Pick out each line with the word "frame" from the material that follows.
(Given records Opens)
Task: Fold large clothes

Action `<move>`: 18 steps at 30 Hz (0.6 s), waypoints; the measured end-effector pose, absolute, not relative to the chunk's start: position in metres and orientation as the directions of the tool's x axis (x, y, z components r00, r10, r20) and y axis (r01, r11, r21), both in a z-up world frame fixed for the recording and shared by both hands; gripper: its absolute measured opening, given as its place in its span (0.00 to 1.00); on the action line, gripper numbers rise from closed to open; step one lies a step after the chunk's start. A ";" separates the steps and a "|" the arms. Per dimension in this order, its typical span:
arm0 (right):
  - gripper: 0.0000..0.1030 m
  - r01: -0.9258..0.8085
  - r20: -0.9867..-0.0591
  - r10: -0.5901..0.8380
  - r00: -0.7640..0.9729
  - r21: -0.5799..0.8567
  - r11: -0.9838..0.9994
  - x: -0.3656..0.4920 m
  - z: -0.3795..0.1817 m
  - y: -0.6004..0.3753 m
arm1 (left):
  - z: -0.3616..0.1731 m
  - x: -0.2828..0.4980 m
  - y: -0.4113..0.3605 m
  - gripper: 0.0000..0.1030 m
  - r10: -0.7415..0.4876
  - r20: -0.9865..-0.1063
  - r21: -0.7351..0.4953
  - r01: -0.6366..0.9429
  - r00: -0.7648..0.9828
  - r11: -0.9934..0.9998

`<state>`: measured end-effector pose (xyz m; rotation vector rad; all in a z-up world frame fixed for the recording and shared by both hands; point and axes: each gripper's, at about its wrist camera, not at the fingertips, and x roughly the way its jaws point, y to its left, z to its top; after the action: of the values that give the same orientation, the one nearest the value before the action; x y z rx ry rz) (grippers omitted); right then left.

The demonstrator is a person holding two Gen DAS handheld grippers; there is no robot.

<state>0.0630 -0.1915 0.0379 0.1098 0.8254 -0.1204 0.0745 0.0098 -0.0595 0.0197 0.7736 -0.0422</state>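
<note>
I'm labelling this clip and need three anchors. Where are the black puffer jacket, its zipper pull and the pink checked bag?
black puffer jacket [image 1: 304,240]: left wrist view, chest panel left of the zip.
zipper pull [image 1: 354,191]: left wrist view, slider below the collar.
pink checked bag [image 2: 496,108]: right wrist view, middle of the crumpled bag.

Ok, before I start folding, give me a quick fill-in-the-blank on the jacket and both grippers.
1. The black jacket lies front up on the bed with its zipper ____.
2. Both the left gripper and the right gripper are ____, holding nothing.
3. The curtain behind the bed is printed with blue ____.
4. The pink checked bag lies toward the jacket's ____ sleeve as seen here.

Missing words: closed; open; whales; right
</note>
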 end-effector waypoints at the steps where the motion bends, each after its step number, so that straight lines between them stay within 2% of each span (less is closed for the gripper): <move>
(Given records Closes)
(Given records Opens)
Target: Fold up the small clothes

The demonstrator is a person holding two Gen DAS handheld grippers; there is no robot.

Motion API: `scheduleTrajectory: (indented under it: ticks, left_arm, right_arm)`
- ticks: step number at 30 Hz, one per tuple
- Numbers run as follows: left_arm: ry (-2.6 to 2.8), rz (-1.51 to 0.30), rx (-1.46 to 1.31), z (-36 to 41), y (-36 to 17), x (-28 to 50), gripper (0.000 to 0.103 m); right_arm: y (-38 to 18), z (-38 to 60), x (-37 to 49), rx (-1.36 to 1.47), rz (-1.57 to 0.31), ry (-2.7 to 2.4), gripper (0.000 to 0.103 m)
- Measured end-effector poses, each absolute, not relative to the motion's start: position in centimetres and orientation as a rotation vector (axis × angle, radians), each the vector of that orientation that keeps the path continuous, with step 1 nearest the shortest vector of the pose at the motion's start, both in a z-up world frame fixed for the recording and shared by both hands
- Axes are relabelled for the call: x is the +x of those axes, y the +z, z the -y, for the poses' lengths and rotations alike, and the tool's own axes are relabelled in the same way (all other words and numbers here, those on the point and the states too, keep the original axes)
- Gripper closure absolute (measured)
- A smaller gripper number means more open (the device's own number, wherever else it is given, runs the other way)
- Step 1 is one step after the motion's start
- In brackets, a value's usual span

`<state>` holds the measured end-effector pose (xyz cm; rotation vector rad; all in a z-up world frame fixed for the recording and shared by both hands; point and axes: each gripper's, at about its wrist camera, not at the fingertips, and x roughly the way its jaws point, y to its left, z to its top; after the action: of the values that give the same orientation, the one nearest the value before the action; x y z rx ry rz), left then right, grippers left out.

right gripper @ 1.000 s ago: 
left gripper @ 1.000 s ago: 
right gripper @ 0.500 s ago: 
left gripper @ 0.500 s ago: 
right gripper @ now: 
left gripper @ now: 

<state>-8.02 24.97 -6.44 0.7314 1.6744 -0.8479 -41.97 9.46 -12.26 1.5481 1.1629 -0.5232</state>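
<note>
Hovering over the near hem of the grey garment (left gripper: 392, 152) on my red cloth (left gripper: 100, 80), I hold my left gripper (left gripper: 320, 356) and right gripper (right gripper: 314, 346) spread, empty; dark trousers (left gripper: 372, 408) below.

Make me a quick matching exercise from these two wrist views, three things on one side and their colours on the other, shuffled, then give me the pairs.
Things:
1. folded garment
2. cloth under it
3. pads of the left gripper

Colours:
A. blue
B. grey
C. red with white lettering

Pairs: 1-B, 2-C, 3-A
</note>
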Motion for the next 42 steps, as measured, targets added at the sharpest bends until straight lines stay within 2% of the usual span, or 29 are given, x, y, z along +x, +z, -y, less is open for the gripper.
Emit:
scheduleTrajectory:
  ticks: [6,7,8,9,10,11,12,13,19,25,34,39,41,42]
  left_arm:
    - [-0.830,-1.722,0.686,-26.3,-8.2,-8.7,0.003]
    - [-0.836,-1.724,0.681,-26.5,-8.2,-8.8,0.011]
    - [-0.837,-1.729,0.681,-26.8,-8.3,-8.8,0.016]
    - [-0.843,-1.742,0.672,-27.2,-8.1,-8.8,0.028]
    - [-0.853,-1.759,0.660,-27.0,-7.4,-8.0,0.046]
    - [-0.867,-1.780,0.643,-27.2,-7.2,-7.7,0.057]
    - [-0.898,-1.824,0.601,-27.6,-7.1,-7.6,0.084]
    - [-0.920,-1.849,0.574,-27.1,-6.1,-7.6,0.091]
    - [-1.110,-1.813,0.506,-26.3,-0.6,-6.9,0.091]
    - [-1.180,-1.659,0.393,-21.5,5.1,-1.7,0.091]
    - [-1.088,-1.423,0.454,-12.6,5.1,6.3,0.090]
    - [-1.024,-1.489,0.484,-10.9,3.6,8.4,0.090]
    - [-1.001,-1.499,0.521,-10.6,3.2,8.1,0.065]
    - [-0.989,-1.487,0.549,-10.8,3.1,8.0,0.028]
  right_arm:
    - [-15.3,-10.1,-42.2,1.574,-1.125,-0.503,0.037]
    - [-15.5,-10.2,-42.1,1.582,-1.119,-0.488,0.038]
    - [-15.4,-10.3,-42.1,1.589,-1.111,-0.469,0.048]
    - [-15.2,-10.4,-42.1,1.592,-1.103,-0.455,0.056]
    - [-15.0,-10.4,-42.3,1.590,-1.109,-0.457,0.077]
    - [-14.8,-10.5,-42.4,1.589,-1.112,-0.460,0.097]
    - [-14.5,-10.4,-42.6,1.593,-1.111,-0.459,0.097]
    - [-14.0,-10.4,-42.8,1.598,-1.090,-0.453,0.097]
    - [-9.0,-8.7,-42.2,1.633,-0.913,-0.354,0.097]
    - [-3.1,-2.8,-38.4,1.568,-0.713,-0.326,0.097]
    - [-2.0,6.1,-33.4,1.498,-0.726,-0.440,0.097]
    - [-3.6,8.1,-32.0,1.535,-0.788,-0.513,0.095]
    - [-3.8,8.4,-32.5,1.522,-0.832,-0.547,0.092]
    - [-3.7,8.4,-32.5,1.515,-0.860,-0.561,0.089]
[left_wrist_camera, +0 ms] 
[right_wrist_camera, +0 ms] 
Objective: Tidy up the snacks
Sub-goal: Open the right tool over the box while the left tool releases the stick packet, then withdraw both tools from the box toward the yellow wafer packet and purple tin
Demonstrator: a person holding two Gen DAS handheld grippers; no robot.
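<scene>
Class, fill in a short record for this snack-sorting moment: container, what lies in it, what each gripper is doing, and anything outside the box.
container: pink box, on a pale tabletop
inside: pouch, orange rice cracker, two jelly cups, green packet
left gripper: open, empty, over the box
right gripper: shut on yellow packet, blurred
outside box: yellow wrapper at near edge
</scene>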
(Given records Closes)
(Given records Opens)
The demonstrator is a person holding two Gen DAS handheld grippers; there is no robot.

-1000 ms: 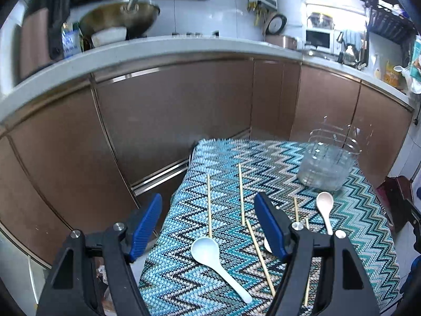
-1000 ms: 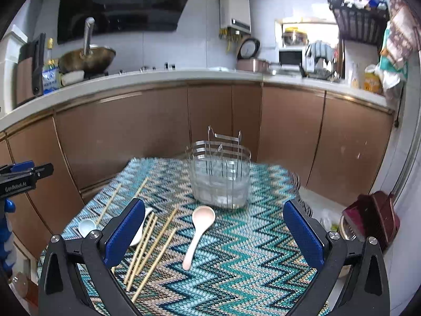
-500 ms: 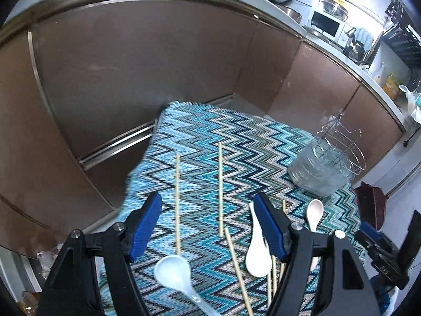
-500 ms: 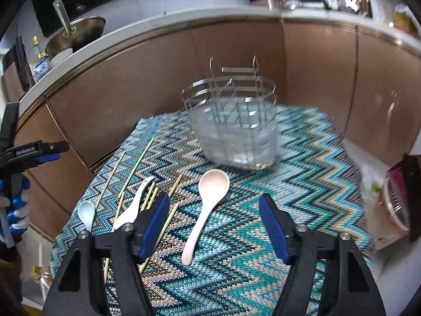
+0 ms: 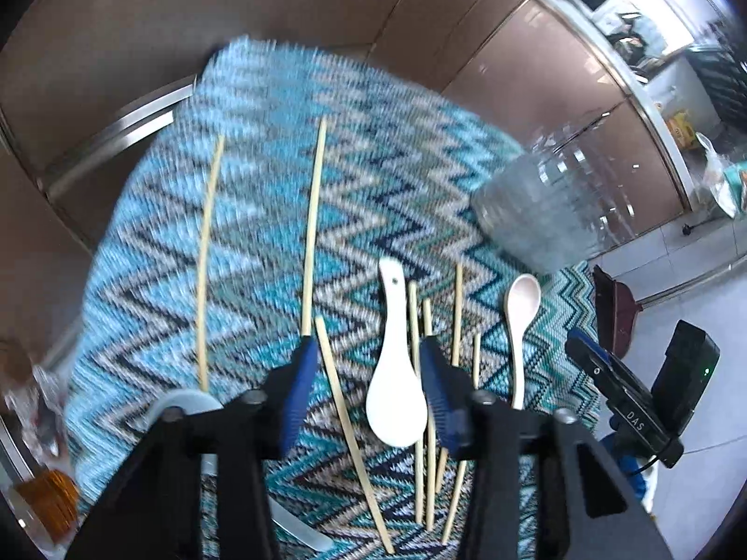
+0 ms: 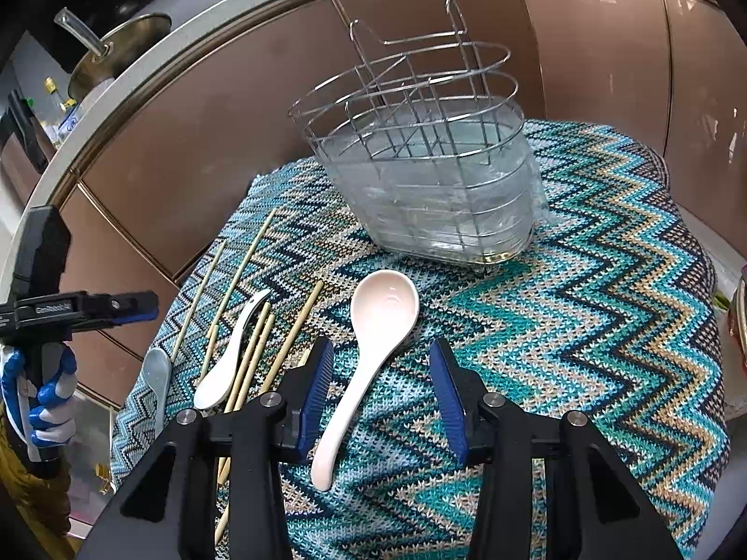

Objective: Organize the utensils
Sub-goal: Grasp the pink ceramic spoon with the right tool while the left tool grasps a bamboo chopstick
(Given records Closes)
# [The completed task]
Action `<move>`: 18 steps at 30 Hz (0.6 s), waypoints; the measured end-effector pose, absolute, not relative to the chunk's start: position in metres and orientation as the directions of the tool's x axis (x, y, z components r00, r10, r20) and y axis (r01, r11, r21), both in a z-up world frame fixed for the recording and shared by both hands; gripper: its absolute measured opening, given as its place in its span (0.00 to 1.00); on the action line, gripper numbers rise from closed to open; step one lies a step after the chunk's start. A ";" separates the steps and a "|" the arms. Per dimension in this order, its typical span:
`<state>`: measured end-effector pose (xyz m; rotation vector rad; all in a z-up world frame fixed for the recording and shared by both hands; point and axes: each gripper's, at about its wrist camera, not at the fingertips, and x roughly the way its jaws point, y to its left, z to its top; after the action: of the values that give the same orientation, the one nearest the value before the action; x y z rx ry rz) (grippers omitted); right then left.
- Measured end-effector poses, each absolute, not relative to the motion's start: position in centimetres and orientation as a rotation vector (axis × angle, radians), each the vector of that orientation that keeps the path continuous, with step 1 nearest the shortest vector of the pose at the motion's start, both in a z-up world frame fixed for the recording and shared by both hands
`<state>` holds the measured end-effector pose (xyz cm; rotation vector rad; all in a z-up world frame fixed for the recording and shared by both hands; point and axes: each gripper's, at about its wrist camera, not at the fingertips, and x roughly the way its jaws point, y to its left, z to its top; after the action: of the values that give the same orientation, the one nearest the value before the action; x y z rx ry rz), left then right, grippers left out.

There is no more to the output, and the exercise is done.